▶ Exercise data:
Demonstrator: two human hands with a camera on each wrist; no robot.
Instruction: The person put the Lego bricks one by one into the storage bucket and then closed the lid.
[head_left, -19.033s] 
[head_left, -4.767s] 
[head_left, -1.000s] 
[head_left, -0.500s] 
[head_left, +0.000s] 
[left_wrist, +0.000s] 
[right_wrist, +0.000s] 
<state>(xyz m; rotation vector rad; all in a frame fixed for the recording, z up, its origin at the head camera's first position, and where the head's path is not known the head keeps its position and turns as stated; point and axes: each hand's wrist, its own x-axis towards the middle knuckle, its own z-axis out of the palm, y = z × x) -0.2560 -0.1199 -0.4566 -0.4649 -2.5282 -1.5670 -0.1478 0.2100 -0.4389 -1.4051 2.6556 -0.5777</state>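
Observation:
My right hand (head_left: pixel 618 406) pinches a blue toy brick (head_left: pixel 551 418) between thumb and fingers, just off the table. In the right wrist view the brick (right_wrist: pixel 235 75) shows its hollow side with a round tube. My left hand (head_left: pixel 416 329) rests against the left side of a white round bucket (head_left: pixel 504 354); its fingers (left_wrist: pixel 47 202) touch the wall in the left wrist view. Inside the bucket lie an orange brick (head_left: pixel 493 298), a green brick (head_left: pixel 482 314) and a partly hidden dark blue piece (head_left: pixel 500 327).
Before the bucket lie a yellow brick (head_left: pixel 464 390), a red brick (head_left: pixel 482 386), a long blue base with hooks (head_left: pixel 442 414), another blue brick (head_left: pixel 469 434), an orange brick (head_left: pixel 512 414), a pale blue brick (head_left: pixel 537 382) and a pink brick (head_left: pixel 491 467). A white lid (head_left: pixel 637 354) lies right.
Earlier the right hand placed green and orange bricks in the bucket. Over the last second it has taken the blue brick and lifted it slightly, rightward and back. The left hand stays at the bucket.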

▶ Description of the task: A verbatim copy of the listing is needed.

▶ Exercise result:
Demonstrator: two human hands with a camera on each wrist; no robot.
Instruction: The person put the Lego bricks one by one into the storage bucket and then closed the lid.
[head_left, -19.033s] 
[head_left, -4.767s] 
[head_left, -1.000s] 
[head_left, -0.500s] 
[head_left, +0.000s] 
[left_wrist, +0.000s] 
[right_wrist, +0.000s] 
<state>(xyz m; rotation vector rad; all in a frame fixed for the recording, z up, its origin at the head camera's first position, and where the head's path is not known the head keeps its position and turns as stated; point and axes: each hand's wrist, its own x-axis towards the middle knuckle, its own z-axis out of the palm, y = z × x) -0.2560 -0.1199 -0.4566 -0.4649 -2.5282 -1.5670 -0.1478 0.2100 -0.4389 -1.4051 2.6556 -0.5777</state>
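Observation:
My right hand (head_left: pixel 618 406) pinches a blue toy brick (head_left: pixel 551 418) between thumb and fingers, just off the table. In the right wrist view the brick (right_wrist: pixel 235 75) shows its hollow side with a round tube. My left hand (head_left: pixel 416 329) rests against the left side of a white round bucket (head_left: pixel 504 354); its fingers (left_wrist: pixel 47 202) touch the wall in the left wrist view. Inside the bucket lie an orange brick (head_left: pixel 493 298), a green brick (head_left: pixel 482 314) and a partly hidden dark blue piece (head_left: pixel 500 327).
Before the bucket lie a yellow brick (head_left: pixel 464 390), a red brick (head_left: pixel 482 386), a long blue base with hooks (head_left: pixel 442 414), another blue brick (head_left: pixel 469 434), an orange brick (head_left: pixel 512 414), a pale blue brick (head_left: pixel 537 382) and a pink brick (head_left: pixel 491 467). A white lid (head_left: pixel 637 354) lies right.
Earlier the right hand placed green and orange bricks in the bucket. Over the last second it has taken the blue brick and lifted it slightly, rightward and back. The left hand stays at the bucket.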

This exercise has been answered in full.